Vaccination can prevent or lessen the severity of vaccine-preventable diseases and is regarded as one of the greatest public health achievements in the United States in the 20th century.31 For children ages 19–35 months, receipt of the combined seven-vaccine series (4:3:1:3*:3:1:4) is used to evaluate the proportion of children meeting the current vaccination guidelines. Data on vaccination coverage are used to identify groups at risk of vaccine-preventable diseases and to evaluate the effectiveness of programs designed to increase coverage. Black, non-Hispanic children generally have had lower vaccination coverage relative to their White, non-Hispanic counterparts; poverty status accounts for much of this difference in vaccination coverage.32

Figure 10: Percentage of children ages 19–35 months vaccinated with combined seven-vaccine series by race and Hispanic origin, 2009–2014
Percentage of children ages 19–35 months vaccinated with combined seven-vaccine series by race and Hispanic origin, 2009–2014

NOTE: The 4:3:1:3*:3:1:4 combined series consists of four doses (or more) of diphtheria, tetanus toxoids, and pertussis (DTP) vaccines, diphtheria and tetanus toxoids (DT), or diphtheria, tetanus toxoids, and any acellular pertussis (DTaP) vaccines; three doses (or more) of poliovirus vaccines; one dose (or more) of any measles-containing vaccine; the full series of Haemophilus influenzae type b (Hib) vaccine (three or four doses, depending on product type); three doses (or more) of hepatitis B vaccines; one dose (or more) of varicella vaccine; and four doses (or more) of pneumococcal conjugate vaccine (PCV). The recommended immunization schedule for children is available at Estimating coverage estimates for this series began in 2009. The 2009 series estimates were affected by a temporary Hib vaccine shortage and the resulting interim Advisory Committee on Immunization Practices (ACIP) recommendation to defer the Hib booster dose for healthy children during December 2007 to June 2009, a time when most children ages 19–35 months in the 2009 National Immunization Survey would have received the Hib booster dose. Persons of Hispanic origin may be of any race. Data on race and Hispanic origin are collected separately and combined for reporting according to 1997 Office of Management and Budget Standards for Data on Race and Ethnicity.

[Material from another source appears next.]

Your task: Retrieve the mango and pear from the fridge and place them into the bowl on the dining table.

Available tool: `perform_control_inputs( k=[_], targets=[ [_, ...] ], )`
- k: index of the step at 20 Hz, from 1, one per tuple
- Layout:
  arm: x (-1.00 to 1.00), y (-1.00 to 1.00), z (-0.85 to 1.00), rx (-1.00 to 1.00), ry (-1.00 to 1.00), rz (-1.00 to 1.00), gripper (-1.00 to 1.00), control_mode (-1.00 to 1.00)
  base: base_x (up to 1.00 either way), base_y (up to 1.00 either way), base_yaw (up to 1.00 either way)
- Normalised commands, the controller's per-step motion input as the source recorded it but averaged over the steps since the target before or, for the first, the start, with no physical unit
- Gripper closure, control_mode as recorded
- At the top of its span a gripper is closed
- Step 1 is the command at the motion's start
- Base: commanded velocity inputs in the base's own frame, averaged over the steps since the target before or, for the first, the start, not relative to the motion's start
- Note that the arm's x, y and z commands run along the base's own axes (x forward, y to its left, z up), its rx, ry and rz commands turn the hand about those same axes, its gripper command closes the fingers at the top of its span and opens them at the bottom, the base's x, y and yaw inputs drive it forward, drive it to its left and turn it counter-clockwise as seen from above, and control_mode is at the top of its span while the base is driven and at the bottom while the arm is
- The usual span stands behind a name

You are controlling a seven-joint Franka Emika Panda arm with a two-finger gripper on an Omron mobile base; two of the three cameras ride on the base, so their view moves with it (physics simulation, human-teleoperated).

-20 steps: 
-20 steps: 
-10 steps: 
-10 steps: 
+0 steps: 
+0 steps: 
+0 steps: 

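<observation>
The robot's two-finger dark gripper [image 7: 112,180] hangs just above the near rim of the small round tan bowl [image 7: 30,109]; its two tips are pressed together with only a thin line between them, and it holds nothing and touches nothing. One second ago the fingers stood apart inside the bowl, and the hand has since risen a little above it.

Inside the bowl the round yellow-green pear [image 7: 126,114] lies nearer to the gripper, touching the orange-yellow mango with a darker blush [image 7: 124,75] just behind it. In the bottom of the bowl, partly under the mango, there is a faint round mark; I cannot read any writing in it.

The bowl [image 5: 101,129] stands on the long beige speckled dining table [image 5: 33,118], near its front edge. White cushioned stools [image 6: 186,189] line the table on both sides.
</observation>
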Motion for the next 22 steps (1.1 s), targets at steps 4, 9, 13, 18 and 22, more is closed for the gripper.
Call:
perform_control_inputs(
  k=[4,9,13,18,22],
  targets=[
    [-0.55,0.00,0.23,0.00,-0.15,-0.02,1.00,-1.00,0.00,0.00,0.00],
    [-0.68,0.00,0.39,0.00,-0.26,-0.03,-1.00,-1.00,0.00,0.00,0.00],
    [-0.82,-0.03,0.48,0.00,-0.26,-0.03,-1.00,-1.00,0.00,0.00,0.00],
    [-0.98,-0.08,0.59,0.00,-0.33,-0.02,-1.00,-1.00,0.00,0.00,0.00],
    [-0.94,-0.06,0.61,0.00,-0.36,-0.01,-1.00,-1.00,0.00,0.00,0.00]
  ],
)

SOURCE: Centers for Disease Control and Prevention, National Center for Immunization and Respiratory Diseases and National Center for Health Statistics, National Immunization Survey.

  • In 2014, vaccination coverage for the combined seven-vaccine series (4:3:1:3*:3:1:4) was higher for Hispanic (74 percent) and White, non-Hispanic children (73 percent) than for Black, non-Hispanic children (65 percent) ages 19–35 months.
  • Between 2009 and 2014, vaccination coverage among children ages 19–35 months receiving the combined vaccine series increased for White, non-Hispanic (from 45 to 73 percent); Black, non-Hispanic (from 40 to 65 percent); and Hispanic (from 46 to 74 percent) children.
  • During that same period, the percentage of White, non-Hispanic children ages 19–35 months receiving the combined vaccine series was higher than the percentage of Black, non-Hispanic children, except for 2010, when coverage did not differ. Vaccination coverage for the combined series between White, non-Hispanic and Hispanic children was not significantly different.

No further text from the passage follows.